(Source records)
= Beginning of Section =

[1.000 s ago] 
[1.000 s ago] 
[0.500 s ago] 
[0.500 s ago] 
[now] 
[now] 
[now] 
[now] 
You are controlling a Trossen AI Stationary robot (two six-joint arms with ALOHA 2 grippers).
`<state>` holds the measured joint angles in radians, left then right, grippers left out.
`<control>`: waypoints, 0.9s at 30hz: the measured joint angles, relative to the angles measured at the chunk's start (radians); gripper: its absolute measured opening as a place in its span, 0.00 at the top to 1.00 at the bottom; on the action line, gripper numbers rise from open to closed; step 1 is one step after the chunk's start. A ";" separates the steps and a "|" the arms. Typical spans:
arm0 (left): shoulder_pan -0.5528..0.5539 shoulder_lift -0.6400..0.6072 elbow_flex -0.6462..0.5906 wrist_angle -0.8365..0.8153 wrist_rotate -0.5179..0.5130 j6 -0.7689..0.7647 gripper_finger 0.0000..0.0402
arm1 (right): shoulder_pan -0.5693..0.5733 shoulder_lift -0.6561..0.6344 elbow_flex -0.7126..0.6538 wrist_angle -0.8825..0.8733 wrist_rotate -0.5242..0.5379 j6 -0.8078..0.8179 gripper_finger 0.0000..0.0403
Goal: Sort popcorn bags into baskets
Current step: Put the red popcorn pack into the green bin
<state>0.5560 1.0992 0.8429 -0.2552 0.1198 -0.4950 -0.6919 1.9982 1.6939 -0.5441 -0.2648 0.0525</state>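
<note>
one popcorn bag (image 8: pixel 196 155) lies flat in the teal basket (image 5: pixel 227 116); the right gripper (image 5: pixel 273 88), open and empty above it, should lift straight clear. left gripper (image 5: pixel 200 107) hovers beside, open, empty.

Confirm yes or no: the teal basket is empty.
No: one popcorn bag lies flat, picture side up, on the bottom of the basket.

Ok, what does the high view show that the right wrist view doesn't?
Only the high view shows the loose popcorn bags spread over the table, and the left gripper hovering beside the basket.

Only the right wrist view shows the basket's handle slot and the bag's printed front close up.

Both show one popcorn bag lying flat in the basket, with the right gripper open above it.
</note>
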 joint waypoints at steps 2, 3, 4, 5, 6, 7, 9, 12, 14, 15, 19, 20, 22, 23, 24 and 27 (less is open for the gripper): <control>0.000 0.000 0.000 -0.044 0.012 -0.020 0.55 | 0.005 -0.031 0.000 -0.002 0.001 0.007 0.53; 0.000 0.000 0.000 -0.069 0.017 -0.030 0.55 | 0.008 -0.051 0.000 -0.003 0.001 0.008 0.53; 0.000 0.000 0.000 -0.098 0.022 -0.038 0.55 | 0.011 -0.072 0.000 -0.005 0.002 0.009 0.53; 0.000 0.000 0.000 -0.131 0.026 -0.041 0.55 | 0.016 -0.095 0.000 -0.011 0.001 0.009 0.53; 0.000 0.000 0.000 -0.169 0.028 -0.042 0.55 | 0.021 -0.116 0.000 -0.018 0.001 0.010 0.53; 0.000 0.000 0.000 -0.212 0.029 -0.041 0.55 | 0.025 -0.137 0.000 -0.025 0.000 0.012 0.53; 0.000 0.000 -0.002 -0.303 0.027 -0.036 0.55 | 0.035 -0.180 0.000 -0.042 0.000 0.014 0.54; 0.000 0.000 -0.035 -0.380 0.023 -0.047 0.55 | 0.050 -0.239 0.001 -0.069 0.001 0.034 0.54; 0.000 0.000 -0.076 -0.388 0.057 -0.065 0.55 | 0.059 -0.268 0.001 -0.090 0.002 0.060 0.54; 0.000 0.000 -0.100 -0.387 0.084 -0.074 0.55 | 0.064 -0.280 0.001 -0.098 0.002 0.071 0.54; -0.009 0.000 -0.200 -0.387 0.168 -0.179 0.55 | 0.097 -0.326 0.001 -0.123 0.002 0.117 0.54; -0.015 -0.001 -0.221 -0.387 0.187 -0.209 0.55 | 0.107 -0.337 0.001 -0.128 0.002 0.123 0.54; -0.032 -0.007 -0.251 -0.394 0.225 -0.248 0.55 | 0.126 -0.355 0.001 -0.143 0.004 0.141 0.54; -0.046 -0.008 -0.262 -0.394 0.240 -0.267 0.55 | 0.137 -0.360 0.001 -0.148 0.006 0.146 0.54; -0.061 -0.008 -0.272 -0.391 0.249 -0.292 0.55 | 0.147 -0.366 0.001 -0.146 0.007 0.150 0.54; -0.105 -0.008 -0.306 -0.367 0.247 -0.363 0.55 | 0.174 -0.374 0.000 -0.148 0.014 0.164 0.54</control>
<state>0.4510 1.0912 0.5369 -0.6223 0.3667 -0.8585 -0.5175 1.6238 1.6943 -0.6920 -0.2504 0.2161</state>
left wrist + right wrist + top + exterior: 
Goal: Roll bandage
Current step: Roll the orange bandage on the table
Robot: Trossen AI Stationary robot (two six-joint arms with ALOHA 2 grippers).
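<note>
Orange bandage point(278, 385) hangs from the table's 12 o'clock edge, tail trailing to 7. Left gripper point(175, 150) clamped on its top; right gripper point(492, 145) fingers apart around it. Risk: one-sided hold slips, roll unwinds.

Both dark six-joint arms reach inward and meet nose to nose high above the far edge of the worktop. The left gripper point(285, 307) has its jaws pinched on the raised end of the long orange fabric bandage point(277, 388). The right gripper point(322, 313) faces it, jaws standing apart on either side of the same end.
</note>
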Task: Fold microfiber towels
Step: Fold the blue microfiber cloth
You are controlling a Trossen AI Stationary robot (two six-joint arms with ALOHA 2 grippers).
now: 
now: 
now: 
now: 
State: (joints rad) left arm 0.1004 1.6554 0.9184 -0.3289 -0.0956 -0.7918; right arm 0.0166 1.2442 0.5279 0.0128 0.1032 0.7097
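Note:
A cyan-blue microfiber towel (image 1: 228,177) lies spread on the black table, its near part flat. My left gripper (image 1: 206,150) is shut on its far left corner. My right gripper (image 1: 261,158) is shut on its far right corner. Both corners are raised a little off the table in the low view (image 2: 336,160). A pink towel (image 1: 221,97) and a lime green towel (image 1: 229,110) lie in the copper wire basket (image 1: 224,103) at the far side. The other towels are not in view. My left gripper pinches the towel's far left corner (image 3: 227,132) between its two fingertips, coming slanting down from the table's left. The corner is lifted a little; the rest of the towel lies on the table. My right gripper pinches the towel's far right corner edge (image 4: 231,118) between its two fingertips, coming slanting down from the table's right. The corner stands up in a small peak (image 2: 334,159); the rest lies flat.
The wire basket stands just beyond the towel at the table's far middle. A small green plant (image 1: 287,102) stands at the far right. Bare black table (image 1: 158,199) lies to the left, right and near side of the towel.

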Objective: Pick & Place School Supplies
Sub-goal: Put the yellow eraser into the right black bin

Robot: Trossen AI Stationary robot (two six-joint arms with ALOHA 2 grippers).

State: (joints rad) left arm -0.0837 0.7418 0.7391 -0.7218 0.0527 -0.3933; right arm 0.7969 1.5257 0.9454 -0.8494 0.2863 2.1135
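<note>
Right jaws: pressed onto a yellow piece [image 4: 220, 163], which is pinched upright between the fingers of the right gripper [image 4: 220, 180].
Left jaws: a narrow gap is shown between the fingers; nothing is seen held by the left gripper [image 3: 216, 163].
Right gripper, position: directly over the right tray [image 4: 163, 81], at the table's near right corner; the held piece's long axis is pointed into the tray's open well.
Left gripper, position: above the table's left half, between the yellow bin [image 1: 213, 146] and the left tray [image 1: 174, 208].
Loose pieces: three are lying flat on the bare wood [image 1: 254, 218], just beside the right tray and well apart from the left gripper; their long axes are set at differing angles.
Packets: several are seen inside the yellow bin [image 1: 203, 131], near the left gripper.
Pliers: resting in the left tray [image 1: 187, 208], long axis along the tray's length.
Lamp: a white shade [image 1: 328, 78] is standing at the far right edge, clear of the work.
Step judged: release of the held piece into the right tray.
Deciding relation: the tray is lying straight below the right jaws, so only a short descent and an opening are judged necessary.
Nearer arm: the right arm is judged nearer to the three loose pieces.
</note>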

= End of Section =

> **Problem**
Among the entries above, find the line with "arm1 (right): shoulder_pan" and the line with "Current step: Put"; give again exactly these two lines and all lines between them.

> **Result of this exercise**
arm1 (right): shoulder_pan -0.5693..0.5733 shoulder_lift -0.6561..0.6344 elbow_flex -0.7126..0.6538 wrist_angle -0.8825..0.8733 wrist_rotate -0.5242..0.5379 j6 -0.8078..0.8179 gripper_finger 0.0000..0.0403
Goal: Sort popcorn bags into baskets
Current step: Put the red popcorn pack into the green bin

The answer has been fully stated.